In response to the vestry’s decision, a spokesman for the Episcopal Church reiterated the church’s openness to changing doctrines.

“Human understanding is constantly increasing,” Robert Williams told The Gazette. “What is known about medicine at the present moment is far greater than what physicians knew even 50 years ago. To think that understanding of the Bible and the human experience does not continue is inconsistent with the constant unfolding of God’s creation.

“… There are many lesbian and gay Episcopalians who live lives of great faithfulness and holiness,” Williams added, “and they are most certainly welcome and valued members of the Episcopal Church.”

Leaders of the worldwide Anglican Church have asked Episcopal bishops to reverse their stance on homosexuality, but the bishops have refused, leading some to predict a split between the two bodies.

EU DECLARATION IGNORES CHRISTIANITY — Pope Benedict sharply criticized the European Union for not mentioning God and Europe’s Christian roots when the multinational alliance marked the 50th anniversary of its founding March 25.

The pope said excluding the values that helped shape its existence meant Europe was committing a form of apostasy and risking ultimate failure, Reuters reported.

“A society in which the Christian conscience does not live anymore loses direction, does not know anymore where to go, ends up empty and bankrupt,” the pope said.

The Berlin Declaration focused more on individual rights, cooperation, diverse cultures, fighting poverty and averting climate change.

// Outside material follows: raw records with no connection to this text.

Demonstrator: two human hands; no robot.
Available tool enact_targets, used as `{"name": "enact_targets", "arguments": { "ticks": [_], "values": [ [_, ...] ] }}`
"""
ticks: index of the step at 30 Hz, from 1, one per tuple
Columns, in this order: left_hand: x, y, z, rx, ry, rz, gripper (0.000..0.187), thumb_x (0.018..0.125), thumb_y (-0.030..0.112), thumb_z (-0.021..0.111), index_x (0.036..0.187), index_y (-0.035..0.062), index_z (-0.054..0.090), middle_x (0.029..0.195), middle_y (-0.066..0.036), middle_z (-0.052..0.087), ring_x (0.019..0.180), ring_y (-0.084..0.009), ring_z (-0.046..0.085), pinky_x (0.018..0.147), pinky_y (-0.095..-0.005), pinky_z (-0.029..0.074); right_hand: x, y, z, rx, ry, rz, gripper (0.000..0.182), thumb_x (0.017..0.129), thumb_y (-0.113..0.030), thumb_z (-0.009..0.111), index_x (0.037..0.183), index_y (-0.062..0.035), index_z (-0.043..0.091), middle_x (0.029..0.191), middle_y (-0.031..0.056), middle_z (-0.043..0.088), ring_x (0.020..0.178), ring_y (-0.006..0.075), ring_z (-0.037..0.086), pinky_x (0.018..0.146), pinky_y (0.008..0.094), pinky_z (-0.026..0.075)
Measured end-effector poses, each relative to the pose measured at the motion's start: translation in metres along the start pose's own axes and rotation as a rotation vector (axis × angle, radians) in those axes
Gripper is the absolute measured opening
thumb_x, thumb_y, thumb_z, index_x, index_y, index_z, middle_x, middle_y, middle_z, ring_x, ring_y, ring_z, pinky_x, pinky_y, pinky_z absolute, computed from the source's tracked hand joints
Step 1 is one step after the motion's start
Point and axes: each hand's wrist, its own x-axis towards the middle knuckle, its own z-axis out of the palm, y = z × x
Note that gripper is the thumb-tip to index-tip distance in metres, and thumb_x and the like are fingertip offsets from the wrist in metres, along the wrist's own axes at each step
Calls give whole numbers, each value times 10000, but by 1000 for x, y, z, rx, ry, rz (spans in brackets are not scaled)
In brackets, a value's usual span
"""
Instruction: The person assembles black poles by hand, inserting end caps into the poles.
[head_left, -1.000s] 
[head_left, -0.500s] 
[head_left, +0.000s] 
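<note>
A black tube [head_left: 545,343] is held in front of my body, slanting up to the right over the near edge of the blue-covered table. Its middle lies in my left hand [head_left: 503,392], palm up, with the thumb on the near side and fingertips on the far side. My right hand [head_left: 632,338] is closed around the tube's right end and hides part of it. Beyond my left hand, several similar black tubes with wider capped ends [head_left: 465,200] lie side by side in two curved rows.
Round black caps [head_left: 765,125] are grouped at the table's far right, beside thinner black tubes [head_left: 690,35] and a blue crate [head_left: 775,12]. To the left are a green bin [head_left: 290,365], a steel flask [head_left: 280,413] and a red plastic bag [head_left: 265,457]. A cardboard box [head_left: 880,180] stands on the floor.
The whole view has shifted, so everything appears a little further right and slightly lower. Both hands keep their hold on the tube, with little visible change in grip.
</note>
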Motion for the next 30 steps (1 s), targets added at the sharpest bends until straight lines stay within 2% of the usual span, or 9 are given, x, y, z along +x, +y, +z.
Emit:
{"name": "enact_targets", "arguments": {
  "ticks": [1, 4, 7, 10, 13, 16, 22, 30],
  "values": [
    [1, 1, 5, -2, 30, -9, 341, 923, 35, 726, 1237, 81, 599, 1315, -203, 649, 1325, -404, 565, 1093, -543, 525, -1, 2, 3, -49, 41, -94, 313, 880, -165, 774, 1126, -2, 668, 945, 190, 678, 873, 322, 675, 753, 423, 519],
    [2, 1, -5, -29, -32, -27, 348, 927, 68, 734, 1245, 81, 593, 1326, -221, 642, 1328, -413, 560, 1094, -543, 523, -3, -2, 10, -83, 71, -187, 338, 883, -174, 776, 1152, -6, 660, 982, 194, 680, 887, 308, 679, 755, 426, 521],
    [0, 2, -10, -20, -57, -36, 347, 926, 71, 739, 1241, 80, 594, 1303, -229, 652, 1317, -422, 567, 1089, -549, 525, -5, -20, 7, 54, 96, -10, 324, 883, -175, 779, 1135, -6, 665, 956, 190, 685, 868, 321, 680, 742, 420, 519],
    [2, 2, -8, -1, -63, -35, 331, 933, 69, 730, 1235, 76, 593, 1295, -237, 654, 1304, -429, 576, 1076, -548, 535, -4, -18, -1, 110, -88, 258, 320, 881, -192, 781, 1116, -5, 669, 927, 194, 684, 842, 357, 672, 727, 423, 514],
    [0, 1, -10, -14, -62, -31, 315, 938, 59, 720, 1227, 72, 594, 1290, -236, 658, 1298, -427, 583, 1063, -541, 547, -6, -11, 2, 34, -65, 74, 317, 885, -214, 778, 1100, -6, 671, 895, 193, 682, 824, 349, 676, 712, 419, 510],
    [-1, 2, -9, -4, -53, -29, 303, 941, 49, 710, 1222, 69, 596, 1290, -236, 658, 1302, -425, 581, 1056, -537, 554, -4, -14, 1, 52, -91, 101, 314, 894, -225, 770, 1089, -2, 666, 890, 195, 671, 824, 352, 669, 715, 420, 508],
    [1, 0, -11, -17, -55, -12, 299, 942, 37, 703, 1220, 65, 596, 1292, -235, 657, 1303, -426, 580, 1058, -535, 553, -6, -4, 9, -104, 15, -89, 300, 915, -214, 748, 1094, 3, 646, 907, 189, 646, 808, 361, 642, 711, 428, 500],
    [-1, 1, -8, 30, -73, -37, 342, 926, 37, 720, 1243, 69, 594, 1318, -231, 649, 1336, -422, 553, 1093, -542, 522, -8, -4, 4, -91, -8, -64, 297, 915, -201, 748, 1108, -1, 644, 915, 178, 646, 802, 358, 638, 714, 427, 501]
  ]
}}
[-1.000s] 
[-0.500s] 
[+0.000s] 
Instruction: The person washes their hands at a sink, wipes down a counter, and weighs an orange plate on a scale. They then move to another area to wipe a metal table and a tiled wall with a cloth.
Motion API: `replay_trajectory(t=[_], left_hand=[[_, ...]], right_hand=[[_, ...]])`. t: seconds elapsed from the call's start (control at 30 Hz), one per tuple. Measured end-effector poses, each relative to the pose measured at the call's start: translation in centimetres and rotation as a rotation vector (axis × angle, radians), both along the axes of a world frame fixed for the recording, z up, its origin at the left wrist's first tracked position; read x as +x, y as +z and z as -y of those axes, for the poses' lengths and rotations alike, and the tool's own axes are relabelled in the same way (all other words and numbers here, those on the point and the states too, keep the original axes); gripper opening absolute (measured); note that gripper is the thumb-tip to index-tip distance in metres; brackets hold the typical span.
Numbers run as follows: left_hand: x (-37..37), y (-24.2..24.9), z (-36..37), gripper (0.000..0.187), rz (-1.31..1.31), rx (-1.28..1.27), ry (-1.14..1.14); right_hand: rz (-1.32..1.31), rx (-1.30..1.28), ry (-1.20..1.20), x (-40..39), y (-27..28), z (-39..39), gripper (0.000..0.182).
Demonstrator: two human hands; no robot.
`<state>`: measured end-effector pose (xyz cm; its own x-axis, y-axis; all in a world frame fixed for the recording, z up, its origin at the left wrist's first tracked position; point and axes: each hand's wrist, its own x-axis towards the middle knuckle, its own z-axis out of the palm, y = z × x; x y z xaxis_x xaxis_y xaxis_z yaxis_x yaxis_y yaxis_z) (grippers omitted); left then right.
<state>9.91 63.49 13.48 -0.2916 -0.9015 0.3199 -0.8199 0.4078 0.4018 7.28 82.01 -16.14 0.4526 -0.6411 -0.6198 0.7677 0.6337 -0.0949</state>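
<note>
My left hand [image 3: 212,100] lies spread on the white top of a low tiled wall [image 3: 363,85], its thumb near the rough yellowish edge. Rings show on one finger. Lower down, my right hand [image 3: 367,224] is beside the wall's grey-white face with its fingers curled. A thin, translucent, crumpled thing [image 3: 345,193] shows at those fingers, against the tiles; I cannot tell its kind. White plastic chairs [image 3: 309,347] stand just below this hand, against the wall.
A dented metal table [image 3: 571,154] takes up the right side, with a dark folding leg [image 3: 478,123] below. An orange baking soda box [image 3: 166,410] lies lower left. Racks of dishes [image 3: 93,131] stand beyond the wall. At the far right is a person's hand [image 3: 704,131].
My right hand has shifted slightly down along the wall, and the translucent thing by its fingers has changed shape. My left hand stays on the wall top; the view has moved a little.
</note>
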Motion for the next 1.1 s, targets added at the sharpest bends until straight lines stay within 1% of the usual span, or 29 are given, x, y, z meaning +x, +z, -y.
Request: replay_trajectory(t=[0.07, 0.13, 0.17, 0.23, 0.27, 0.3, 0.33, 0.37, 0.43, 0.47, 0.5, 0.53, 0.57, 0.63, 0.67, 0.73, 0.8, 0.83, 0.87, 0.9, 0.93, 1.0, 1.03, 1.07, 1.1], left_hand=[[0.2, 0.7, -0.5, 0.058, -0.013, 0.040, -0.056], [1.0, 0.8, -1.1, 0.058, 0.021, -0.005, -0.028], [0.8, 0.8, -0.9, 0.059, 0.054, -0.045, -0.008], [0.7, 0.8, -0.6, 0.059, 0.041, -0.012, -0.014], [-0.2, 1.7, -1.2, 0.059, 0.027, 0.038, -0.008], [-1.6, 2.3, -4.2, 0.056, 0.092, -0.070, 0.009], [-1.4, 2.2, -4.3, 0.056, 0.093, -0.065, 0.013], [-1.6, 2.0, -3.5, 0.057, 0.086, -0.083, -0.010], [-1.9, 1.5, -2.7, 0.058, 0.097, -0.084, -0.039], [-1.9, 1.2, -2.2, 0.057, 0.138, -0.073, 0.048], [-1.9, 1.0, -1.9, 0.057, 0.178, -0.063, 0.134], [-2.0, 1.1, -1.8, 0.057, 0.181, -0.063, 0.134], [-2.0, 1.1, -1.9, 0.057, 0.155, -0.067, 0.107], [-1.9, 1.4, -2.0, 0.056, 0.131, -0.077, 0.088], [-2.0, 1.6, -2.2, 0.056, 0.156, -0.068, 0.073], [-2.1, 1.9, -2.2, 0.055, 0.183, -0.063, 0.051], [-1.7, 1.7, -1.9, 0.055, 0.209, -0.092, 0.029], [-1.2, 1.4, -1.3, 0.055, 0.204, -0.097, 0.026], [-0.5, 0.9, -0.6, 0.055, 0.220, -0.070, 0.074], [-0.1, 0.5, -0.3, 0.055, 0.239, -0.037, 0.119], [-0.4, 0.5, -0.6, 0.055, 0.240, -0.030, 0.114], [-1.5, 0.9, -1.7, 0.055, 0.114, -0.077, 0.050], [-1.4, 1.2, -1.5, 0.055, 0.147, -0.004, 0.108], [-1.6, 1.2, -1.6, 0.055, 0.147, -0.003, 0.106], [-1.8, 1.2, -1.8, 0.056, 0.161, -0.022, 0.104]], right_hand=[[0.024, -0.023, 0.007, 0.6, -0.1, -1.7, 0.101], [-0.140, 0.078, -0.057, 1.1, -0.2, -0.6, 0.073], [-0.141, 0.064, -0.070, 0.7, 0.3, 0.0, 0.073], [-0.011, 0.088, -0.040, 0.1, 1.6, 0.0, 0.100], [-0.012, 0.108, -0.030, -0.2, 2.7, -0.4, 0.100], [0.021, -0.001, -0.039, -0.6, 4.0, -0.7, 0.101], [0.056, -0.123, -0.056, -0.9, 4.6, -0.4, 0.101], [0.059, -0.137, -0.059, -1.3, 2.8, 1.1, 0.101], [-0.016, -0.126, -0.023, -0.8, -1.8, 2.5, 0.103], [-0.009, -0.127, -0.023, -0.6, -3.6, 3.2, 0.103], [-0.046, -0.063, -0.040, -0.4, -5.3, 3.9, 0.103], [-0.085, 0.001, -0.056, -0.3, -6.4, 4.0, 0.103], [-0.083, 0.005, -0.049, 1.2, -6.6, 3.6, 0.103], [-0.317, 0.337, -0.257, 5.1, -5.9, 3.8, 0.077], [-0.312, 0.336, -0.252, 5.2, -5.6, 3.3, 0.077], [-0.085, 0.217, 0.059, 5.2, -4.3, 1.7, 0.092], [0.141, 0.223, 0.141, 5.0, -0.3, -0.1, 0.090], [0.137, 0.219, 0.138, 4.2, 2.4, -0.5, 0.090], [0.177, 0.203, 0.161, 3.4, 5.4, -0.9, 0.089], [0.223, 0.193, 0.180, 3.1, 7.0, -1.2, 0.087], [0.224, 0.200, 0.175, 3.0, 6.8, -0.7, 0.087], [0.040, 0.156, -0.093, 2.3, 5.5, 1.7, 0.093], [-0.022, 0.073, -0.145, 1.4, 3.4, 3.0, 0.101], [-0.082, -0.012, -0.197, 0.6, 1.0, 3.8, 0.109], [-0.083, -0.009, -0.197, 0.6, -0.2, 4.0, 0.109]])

Italian Prime Minister Romano Prodi had fought for the inclusion of Christian roots in the declaration, but he was opposed by France and other nations, Reuters noted.

In his book “The Cube and the Cathedral: Europe, America, and Politics Without God,” George Weigel, a Catholic theologian and public policy expert, wrote about the dangers of Europe jettisoning its Christian roots.

“European man has convinced himself that in order to be modern and free, he must be radically secular,” Weigel writes. “That conviction has had crucial, indeed lethal, consequences for European public life and European culture. Indeed, that conviction and its public consequences are at the root of Europe’s contemporary crisis of civilizational morale. That crisis of civilizational morale, in turn, helps explain why European man is deliberately forgetting his history.”